The Santa Cruz Predatory Bird Research Group's Brian Latta was featured in a front-page photo in the San Francisco Chronicle, rescuing a group of peregrine falcon chicks from the Antioch Bridge. The accompanying story explained that the birds were removed from their nest to prevent them from falling into the San Joaquin River and drowning when they test their wings. They will be raised by foster falcons.
Daniel Press of environmental studies was quoted in a recent Sacramento Bee article about efforts to preserve open space in the Sacramento area. He says the story generated more calls from researchers and people in public agencies who wanted additional information than any other media exposure he's gotten.
The discovery of new planets outside the solar system continues to generate news stories, and reporters often turn to professor of astronomy and astrophysics Douglas Lin to interpret the findings. Most recently, Lin was quoted in a New York Times article about the impact of the latest findings on the field of planetary science.
A story in the San Jose Mercury News about two California sea otters headed for an aquarium in Denver featured Long Marine Lab's head trainer Billy Hurley and senior trainer Heather Norman. The sea otters were rescued by the Monterey Bay Aquarium after being orphaned as pups, but efforts to release them back into the wild failed. Hurley and Norman have been retraining the pair for life in a public aquarium.

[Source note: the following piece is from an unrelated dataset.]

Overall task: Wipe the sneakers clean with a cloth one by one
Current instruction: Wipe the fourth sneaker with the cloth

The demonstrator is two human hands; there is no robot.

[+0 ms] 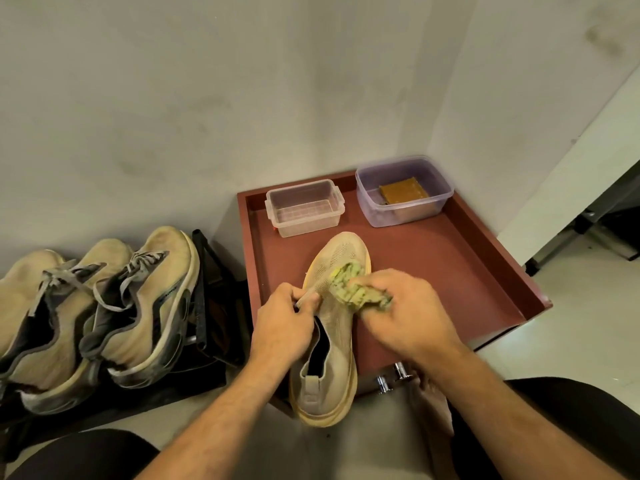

Elliot Aronson's latest major career award from the American Psychological Association prompted the Santa Cruz County Sentinel to splash the news across its front page. Look also for upcoming coverage in the San Jose Mercury News' weekend magazine, West. . . . Aronson's colleague in psychology, Anthony Pratkanis, has fielded a string of media calls recently and has done interviews with "The Infinite Mind," a public radio program that was preparing a show on persuasion. He also spoke with a reporter from Gannett News Services regarding a story pegged to Memorial Day about the violent content of many national anthems. . . . Oh, and Jean Fox Tree's work on the role of the word "oh" in speech was picked up by Zest magazine.

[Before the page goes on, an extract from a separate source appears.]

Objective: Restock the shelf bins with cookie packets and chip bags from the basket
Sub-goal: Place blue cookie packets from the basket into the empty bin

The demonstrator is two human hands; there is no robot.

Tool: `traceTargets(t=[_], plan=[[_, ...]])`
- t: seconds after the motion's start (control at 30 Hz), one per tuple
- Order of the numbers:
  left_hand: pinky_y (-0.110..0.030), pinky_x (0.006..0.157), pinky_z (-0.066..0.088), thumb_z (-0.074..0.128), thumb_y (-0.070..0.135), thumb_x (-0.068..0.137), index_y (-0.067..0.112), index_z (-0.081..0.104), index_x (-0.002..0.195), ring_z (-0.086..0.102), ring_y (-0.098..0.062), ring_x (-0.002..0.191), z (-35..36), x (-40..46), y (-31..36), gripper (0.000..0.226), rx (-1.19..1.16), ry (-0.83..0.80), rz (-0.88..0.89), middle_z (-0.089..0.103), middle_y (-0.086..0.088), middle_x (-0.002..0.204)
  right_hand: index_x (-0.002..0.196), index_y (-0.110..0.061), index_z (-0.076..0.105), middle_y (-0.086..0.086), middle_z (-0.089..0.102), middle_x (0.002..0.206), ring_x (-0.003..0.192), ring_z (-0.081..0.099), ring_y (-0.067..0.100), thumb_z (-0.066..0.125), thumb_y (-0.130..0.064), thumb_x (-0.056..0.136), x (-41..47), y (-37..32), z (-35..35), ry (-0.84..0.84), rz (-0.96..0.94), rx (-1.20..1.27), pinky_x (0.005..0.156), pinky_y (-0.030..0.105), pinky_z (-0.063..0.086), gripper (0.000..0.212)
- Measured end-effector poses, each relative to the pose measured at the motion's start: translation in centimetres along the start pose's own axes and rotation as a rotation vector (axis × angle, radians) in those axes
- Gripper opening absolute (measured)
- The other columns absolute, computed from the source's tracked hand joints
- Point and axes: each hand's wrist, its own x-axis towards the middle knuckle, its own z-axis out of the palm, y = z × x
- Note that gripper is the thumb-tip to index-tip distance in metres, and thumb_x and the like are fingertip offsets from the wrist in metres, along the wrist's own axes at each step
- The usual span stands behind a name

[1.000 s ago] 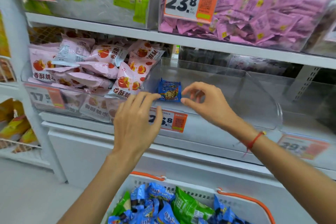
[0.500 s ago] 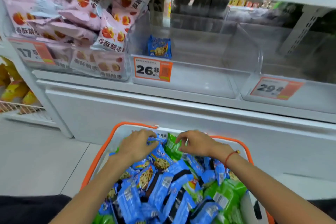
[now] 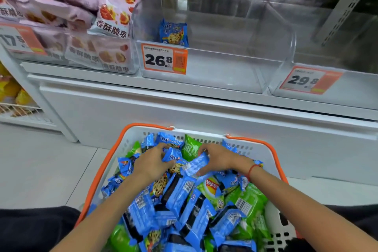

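Note:
A white basket (image 3: 253,146) with orange handles stands below me, heaped with blue cookie packets and green chip bags (image 3: 248,200). My left hand (image 3: 152,162) grips a blue cookie packet (image 3: 173,156) at the basket's far side. Beside it, my right hand (image 3: 219,158) curls round another blue cookie packet (image 3: 196,164). One blue cookie packet (image 3: 173,32) stands alone in the clear shelf bin (image 3: 225,71) marked 26.8, above the basket.
Left of that bin, a clear bin (image 3: 86,59) holds pink snack bags. To the right stands a clear bin (image 3: 347,88) tagged 29.8. A white cabinet front (image 3: 184,112) runs under the shelf. Grey floor tiles (image 3: 41,170) lie at left.
My hands came down from the 26.8 bin, where they left one packet, into the basket. Each now closes on a blue cookie packet. The view has tilted down and come closer.

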Motion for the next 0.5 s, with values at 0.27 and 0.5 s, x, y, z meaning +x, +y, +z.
traceTargets(t=[0.27,0.5], plan=[[-0.035,0.090,0.049,0.071,0.026,0.085,0.037,0.053,0.115,0.053,-0.005,0.104,-3.8,0.4,3.5,0.037,-0.327,-0.010,0.295,0.054,0.014,0.123,0.098,-0.020,0.062,0.004,0.060,0.088,0.072,0.055,0.014,0.077,-0.024,0.078,-1.0,0.3,-5.6,0.130,0.197,0.618,0.055,0.019,0.044,0.025],[-0.019,0.073,0.046,0.072,0.040,0.081,0.029,0.051,0.108,0.056,0.003,0.091,-4.2,-0.4,5.1,0.035,-0.334,0.160,0.297,0.056,0.021,0.107,0.104,-0.009,0.062,0.007,0.068,0.089,0.069,0.068,0.013,0.052,-0.034,0.096,-2.1,-2.7,-7.4,-0.010,0.138,1.179,0.057,0.020,0.056,0.029]])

Arboretum director Ron Enomoto made an appearance on KION Channel 46, showing reporter Romney Dunbar around the Arboretum in the "Travels with Romney" segment on the evening news.

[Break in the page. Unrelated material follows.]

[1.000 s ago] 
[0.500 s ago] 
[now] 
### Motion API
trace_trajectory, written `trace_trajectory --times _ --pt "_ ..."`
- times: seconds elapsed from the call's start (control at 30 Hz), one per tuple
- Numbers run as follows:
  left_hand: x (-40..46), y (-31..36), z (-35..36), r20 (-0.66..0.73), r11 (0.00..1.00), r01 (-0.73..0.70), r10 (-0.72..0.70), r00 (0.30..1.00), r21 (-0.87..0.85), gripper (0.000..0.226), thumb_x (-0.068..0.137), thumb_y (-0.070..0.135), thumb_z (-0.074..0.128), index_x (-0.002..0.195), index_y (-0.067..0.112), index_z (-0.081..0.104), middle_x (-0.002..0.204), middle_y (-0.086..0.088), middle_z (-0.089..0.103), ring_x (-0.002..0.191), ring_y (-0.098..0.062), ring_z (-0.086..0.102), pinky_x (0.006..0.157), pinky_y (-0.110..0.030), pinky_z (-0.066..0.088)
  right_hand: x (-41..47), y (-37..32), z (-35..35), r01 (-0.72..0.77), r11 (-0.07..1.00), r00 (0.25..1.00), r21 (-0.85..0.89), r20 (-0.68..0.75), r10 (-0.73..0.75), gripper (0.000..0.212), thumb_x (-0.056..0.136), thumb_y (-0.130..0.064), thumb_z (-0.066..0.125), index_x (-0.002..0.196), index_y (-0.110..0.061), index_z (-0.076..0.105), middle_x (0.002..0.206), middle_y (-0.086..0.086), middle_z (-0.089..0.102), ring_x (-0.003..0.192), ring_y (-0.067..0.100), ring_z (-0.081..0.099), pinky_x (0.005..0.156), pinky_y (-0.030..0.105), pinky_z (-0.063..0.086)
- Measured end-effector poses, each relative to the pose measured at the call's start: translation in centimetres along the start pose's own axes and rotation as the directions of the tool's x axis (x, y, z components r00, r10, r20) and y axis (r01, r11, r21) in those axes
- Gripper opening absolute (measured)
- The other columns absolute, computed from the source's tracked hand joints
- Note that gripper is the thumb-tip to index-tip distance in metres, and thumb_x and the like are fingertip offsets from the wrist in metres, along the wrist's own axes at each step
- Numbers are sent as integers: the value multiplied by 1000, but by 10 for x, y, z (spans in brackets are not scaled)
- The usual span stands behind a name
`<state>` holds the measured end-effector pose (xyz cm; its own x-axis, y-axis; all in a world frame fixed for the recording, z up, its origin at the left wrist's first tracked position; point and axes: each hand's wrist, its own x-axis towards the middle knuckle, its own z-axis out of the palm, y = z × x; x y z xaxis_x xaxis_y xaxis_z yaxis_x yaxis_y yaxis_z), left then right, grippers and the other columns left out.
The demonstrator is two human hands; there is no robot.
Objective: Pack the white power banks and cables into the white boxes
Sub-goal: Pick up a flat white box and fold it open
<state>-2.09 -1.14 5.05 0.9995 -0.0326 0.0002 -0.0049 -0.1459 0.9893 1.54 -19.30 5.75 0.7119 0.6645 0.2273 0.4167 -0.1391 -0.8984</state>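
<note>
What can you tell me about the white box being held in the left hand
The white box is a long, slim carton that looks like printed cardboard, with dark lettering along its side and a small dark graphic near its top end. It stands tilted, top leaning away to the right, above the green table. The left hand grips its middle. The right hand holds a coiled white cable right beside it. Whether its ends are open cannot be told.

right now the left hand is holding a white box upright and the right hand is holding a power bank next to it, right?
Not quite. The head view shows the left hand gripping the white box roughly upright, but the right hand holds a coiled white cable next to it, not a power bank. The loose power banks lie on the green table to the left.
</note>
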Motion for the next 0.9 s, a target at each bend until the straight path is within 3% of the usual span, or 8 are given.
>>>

The Santa Cruz County Sentinel ran a profile of associate professor of computer engineering Kevin Karplus, focusing on his car-free lifestyle. Karplus relies exclusively on his bicycle and buses for transportation and maintains that it is not as difficult as most people think it is to get around without a car.
Ronnie Lipschutz's acerbic op-ed about Clinton's public statements regarding the Kosovar conflict appeared in the Santa Cruz County Sentinel.
Biologist Don Croll was quoted in a Santa Cruz County Sentinel article about humpback whales in Monterey Bay. Humpbacks have been seen breaching close to shore in Capitola, the article said. Croll said an abundance of krill, the whales' main food source, should make this a good year for whale watching.
The Sentinel also published an opinion piece by professor emeritus of chemistry Joseph Bunnett, who noted that UCSC has always had faculty who were highly respected in their fields and engaged in serious research, even in the early years when the campus had a reputation as a "hippie haven."